▸ **WORK REQUEST**: Nothing but the lines holding the string "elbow" should appear in the answer. Copy them from the entries.

▸ **RECORDS SHOWN**:
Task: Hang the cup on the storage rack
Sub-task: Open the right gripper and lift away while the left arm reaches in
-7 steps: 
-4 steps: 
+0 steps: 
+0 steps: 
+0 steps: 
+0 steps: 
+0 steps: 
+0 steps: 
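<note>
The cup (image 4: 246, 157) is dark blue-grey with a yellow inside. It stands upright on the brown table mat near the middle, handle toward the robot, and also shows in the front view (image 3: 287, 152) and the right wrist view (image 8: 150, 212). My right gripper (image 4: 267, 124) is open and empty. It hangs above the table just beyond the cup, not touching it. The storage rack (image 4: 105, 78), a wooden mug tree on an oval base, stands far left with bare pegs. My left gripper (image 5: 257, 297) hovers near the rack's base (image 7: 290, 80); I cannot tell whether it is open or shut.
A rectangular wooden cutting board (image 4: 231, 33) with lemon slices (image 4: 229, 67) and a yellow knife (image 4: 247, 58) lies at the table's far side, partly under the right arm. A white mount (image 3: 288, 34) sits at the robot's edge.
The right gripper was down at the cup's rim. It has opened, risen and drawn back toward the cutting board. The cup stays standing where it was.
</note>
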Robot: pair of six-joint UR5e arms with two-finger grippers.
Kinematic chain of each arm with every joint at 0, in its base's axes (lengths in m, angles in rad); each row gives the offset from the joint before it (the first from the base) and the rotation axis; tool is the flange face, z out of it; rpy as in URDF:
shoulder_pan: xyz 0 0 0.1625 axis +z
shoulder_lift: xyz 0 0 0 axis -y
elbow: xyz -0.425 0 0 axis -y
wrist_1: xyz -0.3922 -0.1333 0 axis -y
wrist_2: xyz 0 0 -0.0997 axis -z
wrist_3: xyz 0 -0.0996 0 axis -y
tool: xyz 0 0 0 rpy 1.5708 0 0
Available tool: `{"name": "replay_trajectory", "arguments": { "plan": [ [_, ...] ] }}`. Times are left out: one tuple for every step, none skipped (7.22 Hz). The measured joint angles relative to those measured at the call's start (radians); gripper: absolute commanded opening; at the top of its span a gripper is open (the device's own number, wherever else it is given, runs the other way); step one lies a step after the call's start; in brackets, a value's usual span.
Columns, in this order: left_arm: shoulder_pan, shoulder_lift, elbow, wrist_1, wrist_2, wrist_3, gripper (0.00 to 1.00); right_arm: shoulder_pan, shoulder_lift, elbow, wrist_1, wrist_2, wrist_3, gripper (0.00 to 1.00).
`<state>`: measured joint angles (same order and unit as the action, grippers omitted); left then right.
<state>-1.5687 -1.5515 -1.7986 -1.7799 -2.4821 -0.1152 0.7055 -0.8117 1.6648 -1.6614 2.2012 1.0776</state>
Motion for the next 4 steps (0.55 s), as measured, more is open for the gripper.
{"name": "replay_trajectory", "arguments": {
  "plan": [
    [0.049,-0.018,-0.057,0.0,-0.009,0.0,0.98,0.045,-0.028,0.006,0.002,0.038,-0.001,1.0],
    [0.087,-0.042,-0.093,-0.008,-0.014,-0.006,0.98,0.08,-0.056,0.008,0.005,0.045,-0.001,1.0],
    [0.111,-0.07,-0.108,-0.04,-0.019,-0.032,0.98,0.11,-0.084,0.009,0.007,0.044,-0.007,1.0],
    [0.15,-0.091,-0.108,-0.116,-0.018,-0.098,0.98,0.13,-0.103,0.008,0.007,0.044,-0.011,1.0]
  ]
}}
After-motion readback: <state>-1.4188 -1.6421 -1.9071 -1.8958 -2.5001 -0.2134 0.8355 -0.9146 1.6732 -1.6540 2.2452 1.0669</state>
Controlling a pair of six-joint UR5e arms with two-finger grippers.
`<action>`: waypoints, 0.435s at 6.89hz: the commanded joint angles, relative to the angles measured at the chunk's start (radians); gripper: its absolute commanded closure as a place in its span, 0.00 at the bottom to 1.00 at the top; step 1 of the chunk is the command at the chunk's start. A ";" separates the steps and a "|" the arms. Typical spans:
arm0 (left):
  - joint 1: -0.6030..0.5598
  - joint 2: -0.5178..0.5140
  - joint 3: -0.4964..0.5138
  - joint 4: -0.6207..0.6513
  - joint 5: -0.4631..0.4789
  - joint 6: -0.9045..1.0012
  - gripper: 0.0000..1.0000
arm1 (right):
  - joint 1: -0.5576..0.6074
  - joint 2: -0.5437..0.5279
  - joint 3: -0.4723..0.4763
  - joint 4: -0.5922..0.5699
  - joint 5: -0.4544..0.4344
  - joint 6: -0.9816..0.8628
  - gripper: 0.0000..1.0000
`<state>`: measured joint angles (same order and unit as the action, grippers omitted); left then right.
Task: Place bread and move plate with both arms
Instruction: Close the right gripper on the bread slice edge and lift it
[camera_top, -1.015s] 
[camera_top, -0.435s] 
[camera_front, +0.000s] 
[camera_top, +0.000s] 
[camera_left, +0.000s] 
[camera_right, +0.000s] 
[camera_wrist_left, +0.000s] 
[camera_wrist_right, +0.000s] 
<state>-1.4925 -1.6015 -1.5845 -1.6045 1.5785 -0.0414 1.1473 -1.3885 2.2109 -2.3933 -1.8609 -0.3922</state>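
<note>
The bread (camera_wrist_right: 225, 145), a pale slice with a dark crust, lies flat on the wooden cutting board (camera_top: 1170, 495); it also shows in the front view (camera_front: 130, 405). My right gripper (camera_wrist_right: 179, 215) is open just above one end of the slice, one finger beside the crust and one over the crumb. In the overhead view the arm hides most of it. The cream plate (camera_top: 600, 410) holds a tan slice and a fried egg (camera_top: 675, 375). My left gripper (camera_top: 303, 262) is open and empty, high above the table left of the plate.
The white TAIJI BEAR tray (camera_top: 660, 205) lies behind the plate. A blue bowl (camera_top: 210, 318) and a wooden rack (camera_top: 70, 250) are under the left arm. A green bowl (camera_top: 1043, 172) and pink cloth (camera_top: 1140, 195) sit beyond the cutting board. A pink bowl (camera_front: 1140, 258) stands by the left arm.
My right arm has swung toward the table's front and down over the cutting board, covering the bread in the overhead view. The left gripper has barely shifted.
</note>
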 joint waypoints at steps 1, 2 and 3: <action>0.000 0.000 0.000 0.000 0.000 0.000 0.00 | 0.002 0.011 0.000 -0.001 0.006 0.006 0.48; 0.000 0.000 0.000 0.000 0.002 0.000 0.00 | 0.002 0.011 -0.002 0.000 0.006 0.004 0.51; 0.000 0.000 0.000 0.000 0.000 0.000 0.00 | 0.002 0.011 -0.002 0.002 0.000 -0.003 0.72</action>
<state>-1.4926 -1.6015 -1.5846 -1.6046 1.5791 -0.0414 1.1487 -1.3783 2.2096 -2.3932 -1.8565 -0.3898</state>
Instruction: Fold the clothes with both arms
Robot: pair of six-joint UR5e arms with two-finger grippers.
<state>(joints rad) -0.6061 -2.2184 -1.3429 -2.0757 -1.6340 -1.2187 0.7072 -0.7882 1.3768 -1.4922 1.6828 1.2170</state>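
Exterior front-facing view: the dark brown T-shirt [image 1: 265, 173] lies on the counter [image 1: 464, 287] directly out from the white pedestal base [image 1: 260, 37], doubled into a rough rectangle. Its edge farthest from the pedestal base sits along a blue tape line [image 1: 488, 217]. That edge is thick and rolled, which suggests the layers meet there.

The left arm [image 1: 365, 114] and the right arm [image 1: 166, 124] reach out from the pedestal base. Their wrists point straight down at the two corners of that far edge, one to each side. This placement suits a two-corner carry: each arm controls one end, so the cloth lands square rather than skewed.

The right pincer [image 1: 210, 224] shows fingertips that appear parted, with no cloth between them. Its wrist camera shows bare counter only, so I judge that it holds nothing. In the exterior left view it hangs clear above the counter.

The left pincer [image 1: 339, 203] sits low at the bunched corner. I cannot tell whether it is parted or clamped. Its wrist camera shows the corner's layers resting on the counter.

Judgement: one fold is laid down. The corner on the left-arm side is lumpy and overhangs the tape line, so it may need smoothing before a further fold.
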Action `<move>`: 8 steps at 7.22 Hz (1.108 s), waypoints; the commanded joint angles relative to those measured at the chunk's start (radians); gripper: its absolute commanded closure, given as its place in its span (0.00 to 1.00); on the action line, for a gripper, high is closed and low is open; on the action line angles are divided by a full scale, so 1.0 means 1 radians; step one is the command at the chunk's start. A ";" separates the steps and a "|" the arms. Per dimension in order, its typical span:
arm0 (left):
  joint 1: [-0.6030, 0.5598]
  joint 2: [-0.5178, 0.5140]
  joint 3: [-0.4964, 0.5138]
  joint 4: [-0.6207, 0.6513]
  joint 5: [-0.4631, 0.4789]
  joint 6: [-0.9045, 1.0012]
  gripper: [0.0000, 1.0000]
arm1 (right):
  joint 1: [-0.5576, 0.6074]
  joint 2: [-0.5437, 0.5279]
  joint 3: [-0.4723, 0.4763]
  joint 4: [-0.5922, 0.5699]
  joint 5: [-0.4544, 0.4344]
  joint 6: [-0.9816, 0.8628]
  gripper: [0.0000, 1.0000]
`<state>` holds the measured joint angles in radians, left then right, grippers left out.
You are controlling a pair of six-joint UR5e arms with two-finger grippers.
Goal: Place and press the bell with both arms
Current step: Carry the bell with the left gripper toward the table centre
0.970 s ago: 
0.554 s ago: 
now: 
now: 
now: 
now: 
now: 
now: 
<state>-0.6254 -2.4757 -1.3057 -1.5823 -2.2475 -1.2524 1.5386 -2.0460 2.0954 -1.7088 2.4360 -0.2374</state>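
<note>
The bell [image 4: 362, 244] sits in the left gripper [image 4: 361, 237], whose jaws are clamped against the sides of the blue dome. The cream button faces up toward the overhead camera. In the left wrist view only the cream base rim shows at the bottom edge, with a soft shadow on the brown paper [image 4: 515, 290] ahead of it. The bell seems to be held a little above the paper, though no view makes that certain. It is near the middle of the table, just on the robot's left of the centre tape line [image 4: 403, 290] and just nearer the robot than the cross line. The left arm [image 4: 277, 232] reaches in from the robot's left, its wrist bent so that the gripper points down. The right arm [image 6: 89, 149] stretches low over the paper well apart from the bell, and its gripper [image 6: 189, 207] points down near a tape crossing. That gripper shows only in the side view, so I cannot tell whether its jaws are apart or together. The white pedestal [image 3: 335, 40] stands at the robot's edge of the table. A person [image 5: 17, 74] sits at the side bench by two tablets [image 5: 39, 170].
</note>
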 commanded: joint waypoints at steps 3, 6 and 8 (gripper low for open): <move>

▸ **THE COMPLETED TASK**:
elbow: xyz -0.425 0 0 axis -y
Columns, in this order: left_arm: shoulder_pan, shoulder_lift, elbow, wrist_1, wrist_2, wrist_3, gripper (0.00 to 1.00); right_arm: shoulder_pan, shoulder_lift, elbow, wrist_1, wrist_2, wrist_3, gripper (0.00 to 1.00).

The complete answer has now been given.